When I went along to my NCT classes I mindfully tuned-out to the sessions covering depression and c-sections. Neither of these things were going to be relevant to me so I spent those classes looking at the other parents sitting in the circle wondering what their babies would look like. Had I known more about the statistics surrounding both and the likelihood that it could affect me I may have tuned-in.
The following statistics have been taken from the findings of a survey conducted by the charity 4Children:
- Approximately 33% of mothers who experienced depression symptoms during pregnancy went on to have PND.
- Approximately 25% of mothers still suffered from PND up to a year after their child was born.
- Approximately 58% of new mothers with PND did not seek medical help. This was often due to them not understanding the condition or fearing the consequences of reporting the problem.
These figures are frighteningly high; and yet we still seem to bottle up our experiences with shame when really we should be sharing and supporting each other with the knowledge and acceptance that it can happen to anyone.
Here’s my account.
3 months into being a Mum. I felt tired – exhausted actually; lost; scared; unconvinced that this was a role I could fulfil effectively; isolated; lonely; unprepared and…ashamed that I wasn’t the happiest person in the world for finally becoming a Mummy.
I had no one I felt I could talk to about it; and so with encouragement from my husband I booked an appointment with the local GP. When I sat down in front of her I was still not convinced that I needed to be there; but her first words: “why are you here?” prompted uncontrollable crying.
When I finally pulled myself together I remember saying that I was “finding things a little hard”. The GP asked a few more questions along the lines of: “do you have family and friends close by to help you?”: “do you think you could have post natal depression?”; and “do you feel suicidal?” all of which I answered no to and then started crying again.
The GP explained that it is not uncommon for new Mums to feel overwhelmed; and that post natal depression can creep up on anyone at any time. She suggested taking some anti-depressants and having a telephone discussion with a counsellor.
I was resistant to both suggestions but concluded that I had nothing to lose.

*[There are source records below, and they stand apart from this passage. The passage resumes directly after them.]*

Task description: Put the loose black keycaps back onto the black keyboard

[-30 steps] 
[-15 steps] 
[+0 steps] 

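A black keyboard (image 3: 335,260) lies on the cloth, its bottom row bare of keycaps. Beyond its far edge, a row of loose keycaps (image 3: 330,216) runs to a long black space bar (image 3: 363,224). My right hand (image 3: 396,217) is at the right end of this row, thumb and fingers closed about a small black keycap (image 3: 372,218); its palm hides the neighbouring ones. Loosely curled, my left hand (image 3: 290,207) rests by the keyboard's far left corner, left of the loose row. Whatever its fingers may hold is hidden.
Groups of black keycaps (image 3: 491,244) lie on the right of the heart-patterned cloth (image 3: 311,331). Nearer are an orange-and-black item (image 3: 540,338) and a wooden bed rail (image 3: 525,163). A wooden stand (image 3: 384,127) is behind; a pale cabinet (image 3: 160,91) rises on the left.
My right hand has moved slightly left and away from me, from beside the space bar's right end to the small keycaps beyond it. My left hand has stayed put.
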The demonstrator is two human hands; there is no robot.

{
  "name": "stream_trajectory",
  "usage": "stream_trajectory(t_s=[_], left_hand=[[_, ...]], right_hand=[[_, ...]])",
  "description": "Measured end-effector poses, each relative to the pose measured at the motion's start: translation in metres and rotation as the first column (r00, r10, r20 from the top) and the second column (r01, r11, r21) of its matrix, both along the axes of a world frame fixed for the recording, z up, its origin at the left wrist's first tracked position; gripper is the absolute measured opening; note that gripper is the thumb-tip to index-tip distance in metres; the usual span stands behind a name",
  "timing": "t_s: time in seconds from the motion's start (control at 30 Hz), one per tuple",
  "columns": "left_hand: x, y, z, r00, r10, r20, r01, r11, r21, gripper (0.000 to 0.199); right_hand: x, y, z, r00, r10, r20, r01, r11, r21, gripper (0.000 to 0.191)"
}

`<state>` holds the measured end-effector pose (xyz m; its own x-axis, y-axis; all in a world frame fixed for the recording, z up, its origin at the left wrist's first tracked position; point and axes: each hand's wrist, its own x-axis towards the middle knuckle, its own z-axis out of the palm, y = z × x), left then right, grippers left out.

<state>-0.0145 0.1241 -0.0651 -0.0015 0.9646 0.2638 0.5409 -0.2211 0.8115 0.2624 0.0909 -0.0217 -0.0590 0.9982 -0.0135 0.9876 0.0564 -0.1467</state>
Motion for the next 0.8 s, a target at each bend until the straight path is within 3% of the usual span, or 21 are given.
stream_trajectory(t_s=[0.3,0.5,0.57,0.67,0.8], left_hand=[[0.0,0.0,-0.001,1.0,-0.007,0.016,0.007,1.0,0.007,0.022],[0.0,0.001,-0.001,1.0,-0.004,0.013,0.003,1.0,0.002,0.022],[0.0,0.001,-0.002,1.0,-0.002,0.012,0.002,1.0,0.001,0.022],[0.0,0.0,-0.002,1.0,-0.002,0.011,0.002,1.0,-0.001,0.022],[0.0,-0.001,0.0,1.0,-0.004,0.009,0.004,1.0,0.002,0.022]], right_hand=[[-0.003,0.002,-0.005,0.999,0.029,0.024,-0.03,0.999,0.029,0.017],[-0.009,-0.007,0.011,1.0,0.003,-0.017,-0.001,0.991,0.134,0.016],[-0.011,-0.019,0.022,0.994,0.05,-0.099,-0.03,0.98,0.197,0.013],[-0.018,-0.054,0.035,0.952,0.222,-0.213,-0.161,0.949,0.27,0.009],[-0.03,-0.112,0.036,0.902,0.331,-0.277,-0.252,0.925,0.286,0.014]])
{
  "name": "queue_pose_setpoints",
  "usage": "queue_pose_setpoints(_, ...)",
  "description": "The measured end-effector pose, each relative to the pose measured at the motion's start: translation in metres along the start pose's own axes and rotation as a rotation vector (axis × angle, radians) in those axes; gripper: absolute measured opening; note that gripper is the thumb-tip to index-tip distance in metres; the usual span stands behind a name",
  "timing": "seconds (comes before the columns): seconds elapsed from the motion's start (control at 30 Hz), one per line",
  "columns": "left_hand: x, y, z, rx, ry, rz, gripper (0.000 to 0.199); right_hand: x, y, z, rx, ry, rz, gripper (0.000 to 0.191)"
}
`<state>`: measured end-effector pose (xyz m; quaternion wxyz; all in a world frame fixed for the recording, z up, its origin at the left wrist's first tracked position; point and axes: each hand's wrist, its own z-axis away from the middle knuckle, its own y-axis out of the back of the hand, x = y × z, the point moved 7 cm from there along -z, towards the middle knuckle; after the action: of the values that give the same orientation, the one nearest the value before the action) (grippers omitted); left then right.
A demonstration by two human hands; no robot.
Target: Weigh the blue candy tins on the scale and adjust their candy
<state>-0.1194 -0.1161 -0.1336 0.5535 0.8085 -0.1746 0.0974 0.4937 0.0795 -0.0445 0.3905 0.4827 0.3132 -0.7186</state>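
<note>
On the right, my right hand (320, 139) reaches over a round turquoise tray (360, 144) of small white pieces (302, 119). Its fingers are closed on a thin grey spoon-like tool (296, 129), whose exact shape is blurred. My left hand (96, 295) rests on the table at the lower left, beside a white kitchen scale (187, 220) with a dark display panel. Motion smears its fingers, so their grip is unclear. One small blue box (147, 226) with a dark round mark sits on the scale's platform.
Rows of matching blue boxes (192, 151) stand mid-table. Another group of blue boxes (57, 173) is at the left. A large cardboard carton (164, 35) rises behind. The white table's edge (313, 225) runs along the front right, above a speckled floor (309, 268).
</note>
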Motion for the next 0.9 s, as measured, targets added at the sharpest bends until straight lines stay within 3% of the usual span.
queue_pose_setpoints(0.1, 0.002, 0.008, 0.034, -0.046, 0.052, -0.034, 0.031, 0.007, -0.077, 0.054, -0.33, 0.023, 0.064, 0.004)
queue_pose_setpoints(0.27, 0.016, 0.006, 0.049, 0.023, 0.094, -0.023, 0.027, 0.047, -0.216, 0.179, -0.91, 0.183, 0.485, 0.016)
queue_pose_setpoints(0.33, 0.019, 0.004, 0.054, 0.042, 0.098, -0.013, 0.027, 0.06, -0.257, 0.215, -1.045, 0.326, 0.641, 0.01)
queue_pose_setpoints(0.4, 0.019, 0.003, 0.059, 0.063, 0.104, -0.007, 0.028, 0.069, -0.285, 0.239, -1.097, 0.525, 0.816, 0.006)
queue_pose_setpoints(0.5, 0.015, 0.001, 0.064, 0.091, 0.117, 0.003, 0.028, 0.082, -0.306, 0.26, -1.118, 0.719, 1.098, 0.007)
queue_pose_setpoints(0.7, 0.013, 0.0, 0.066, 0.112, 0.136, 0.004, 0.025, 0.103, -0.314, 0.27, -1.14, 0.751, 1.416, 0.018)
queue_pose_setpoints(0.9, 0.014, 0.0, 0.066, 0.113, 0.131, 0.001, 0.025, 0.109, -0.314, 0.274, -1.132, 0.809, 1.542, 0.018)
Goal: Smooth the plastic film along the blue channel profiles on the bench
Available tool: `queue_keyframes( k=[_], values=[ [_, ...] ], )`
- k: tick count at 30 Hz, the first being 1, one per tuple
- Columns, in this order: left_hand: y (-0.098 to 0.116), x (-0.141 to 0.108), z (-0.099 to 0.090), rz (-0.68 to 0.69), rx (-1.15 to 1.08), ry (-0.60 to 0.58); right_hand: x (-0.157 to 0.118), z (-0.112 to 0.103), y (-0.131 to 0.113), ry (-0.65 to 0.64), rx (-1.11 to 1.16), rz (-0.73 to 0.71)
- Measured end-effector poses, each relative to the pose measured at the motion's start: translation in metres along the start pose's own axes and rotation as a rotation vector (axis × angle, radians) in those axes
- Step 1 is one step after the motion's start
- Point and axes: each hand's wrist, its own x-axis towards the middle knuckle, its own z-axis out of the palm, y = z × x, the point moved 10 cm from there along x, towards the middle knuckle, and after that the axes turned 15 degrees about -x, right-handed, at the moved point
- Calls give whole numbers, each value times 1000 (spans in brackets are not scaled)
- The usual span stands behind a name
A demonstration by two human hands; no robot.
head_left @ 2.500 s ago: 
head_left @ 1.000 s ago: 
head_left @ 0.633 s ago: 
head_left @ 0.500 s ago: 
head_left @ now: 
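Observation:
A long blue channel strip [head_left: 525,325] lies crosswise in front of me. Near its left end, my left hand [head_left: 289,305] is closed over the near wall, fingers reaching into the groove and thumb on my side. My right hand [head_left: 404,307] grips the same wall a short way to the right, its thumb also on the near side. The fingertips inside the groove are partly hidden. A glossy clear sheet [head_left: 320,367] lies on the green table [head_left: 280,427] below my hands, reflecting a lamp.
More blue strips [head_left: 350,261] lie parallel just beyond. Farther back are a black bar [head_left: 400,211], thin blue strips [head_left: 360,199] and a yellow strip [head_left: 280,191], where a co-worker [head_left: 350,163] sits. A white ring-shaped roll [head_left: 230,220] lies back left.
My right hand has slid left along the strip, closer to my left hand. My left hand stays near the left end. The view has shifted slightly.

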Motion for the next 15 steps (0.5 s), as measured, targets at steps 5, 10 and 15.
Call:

I had two telephone-counselling sessions, which were pretty ineffective, possibly not helped by the fact that I had screaming babies on both occasions. I felt the Counsellor’s main objective was to ensure that I wasn’t a danger to myself or others; and so once I had confirmed that I was neither, we determined that further calls were unnecessary.
I took the pills for less than 6 months. I didn’t feel particularly impacted by them, and when I woke up one morning and decided I didn’t want to take them anymore, I just stopped. I didn’t discuss my intentions with the doctor, in fact I deliberately didn’t return to see her again. I just stopped – which by the way is generally frowned upon by medical professionals. I didn’t feel affected by the pills because they had effectively enveloped me in a thick wad of bubble wrap that not only prevented me from falling and hurting myself; but also stopped me from working up enough bounce to jump.
The pills undoubtedly helped me get through a rough patch. They afforded me the time and headspace to adjust to my new role. I could have explored other options: homeopathy; acupuncture; in-person counselling; asking friends for help and support…but I was so exhausted, frightened, overwhelmed and embarrassed that I was unable to even consider alternatives.